Having a seizure does not necessarily mean that a person has it. Only when a person has had two or more seizures is he or she considered to have epilepsy. Electroencephalograms (EEGs) and brain scans are common tests used to diagnose the disorder.
How Is It Treated?Once epilepsy is diagnosed, it is important to begin treatment as soon as possible. For about 80 percent of those diagnosed with epilepsy, seizures can be controlled with modern medicines and surgical techniques. In 1997, the Food and Drug Administration (FDA) approved the vagus nerve stimulator for use in people with seizures that are not well-controlled by medication.
While epilepsy cannot currently be cured, for some people it does eventually go away. One study found that children with idiopathic epilepsy, or epilepsy with an unknown cause, had a 68 to 92 percent chance of becoming seizure-free by 20 years after their diagnosis.
The odds of becoming seizure-free are not as good for adults or for children with severe epilepsy syndromes, but it is nonetheless possible that seizures may decrease or even stop over time. This is more likely if the epilepsy has been well-controlled by medication or if the person has had epilepsy surgery.
Most seizures do not cause brain damage.

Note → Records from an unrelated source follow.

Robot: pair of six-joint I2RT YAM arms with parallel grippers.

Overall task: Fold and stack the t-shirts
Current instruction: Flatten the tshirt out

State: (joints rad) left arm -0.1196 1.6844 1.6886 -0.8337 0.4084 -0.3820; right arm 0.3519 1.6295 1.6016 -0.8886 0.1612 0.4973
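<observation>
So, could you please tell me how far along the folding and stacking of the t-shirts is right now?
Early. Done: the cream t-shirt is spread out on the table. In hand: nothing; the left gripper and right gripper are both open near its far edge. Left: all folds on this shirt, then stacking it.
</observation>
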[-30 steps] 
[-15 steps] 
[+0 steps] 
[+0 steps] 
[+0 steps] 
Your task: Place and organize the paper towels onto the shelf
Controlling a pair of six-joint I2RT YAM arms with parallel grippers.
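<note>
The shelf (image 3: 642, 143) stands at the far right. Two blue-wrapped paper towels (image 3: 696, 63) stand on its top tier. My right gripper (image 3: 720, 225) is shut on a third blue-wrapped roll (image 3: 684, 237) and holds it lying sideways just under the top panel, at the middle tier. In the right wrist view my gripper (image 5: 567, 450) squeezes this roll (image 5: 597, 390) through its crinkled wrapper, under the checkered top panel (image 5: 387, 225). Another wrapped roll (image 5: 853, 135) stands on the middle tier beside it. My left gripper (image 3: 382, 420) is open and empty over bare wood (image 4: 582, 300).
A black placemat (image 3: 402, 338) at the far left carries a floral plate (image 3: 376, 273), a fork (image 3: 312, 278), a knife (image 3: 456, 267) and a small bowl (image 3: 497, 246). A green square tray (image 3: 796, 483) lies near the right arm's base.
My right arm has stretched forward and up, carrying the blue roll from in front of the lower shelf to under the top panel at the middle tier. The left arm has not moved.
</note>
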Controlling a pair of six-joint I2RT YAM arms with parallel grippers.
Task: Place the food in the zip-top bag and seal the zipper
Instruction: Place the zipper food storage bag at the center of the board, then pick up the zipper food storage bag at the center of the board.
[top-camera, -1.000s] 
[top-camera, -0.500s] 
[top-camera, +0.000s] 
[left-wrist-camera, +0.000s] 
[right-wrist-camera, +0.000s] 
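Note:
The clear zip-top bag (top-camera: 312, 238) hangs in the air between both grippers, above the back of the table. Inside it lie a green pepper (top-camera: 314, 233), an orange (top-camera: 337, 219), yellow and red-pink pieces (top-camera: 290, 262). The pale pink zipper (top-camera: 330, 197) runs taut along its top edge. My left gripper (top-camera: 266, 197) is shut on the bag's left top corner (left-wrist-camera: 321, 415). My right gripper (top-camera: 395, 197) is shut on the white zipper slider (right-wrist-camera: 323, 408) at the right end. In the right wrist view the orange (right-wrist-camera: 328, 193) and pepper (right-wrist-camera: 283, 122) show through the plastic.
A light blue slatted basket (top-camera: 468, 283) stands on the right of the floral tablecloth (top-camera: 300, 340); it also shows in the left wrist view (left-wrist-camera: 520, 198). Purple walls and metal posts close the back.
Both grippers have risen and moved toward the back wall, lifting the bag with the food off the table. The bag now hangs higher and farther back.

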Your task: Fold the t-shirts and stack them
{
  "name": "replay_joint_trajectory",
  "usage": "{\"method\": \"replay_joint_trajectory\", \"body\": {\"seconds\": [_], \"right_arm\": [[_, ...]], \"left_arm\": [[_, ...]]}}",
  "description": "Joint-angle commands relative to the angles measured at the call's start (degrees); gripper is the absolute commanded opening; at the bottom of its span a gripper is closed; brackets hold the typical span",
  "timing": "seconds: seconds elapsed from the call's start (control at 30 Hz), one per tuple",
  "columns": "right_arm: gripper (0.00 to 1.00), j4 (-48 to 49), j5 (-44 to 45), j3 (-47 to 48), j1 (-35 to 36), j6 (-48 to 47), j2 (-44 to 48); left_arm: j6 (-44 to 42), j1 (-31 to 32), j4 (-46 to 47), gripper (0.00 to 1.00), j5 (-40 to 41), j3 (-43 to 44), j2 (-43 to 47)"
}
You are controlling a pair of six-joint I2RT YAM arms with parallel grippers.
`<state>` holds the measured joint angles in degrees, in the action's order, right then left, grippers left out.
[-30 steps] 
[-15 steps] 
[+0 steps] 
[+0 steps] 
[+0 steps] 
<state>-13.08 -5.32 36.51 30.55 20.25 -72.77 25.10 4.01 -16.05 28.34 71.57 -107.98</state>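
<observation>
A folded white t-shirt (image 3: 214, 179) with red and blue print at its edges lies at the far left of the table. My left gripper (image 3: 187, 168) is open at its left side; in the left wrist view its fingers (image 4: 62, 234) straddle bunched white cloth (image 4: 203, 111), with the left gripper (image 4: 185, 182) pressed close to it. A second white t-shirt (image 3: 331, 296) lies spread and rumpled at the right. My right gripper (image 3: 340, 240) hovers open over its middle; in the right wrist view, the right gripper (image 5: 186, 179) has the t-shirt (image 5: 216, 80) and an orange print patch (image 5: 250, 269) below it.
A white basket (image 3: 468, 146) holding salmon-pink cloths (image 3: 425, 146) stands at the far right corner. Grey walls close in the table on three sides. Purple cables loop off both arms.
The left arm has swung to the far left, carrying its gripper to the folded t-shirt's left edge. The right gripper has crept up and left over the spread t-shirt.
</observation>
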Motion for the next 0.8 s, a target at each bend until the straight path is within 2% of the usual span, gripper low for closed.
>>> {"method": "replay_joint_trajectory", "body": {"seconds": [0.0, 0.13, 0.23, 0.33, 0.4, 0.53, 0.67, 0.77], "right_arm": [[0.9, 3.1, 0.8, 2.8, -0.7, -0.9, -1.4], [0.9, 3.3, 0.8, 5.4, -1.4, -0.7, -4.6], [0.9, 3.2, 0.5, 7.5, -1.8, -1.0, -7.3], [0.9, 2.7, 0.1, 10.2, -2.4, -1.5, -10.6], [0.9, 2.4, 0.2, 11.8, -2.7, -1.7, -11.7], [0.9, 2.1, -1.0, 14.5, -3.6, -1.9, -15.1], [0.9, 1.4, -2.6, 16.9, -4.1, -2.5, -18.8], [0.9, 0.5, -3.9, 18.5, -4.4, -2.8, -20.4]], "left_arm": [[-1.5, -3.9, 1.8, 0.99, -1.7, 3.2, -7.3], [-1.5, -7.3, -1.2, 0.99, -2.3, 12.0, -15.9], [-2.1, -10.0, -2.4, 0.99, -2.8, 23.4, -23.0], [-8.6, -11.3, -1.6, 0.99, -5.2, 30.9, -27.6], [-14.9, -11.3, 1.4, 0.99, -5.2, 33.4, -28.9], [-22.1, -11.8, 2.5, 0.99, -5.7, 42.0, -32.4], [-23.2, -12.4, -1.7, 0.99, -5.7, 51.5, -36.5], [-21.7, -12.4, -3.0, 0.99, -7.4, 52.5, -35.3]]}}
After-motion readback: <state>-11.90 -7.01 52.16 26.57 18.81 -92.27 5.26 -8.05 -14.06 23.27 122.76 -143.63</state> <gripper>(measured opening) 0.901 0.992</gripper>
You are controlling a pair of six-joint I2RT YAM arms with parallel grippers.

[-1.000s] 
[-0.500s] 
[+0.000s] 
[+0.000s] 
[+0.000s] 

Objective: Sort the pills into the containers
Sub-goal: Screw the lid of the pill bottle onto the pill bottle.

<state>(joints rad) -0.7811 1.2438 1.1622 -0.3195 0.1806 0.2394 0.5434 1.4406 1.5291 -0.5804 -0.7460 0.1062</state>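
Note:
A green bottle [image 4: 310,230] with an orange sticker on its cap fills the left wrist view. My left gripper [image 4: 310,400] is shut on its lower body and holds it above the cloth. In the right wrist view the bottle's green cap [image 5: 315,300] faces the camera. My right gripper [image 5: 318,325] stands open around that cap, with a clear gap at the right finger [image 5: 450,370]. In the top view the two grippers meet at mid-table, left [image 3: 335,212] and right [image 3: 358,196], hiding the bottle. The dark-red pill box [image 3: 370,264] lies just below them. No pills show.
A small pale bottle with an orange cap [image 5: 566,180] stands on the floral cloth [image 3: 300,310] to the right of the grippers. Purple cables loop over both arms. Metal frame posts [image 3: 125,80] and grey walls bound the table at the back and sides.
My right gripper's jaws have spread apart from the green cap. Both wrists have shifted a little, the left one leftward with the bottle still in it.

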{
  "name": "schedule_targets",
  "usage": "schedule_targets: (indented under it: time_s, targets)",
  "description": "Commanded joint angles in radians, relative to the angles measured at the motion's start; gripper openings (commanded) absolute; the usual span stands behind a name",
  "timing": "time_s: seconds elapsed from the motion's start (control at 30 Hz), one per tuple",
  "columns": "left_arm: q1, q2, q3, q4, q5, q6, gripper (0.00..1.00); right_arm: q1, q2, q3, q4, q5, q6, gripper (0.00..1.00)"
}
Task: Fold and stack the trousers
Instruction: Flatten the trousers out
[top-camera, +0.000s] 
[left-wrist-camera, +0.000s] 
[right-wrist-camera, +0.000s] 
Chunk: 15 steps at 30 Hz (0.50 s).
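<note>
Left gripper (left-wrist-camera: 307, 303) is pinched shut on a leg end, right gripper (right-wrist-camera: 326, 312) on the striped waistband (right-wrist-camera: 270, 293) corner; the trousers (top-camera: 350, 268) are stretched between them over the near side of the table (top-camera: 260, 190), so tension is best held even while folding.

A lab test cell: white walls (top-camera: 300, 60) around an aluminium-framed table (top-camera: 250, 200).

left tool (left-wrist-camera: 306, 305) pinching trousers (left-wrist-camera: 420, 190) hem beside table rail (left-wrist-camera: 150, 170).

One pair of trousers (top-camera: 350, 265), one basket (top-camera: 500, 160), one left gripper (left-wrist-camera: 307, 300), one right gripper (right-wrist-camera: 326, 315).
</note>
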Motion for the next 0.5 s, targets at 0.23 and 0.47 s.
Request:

It is not uncommon for people with epilepsy, especially children, to develop behavioral and emotional problems, sometimes the consequence of embarrassment and frustration or bullying, teasing, or avoidance in school and other social settings.
For many people with this condition, the risk of seizures restricts their independence (some states refuse driver's licenses to people with epilepsy) and recreational activities.
People with epilepsy are at special risk for two life-threatening conditions: status epilepticus and sudden unexplained death.
Most women with epilepsy can become pregnant, but they should discuss their epilepsy and the medications they are taking with their doctors. Women with epilepsy have a 90 percent or better chance of having a normal, healthy baby.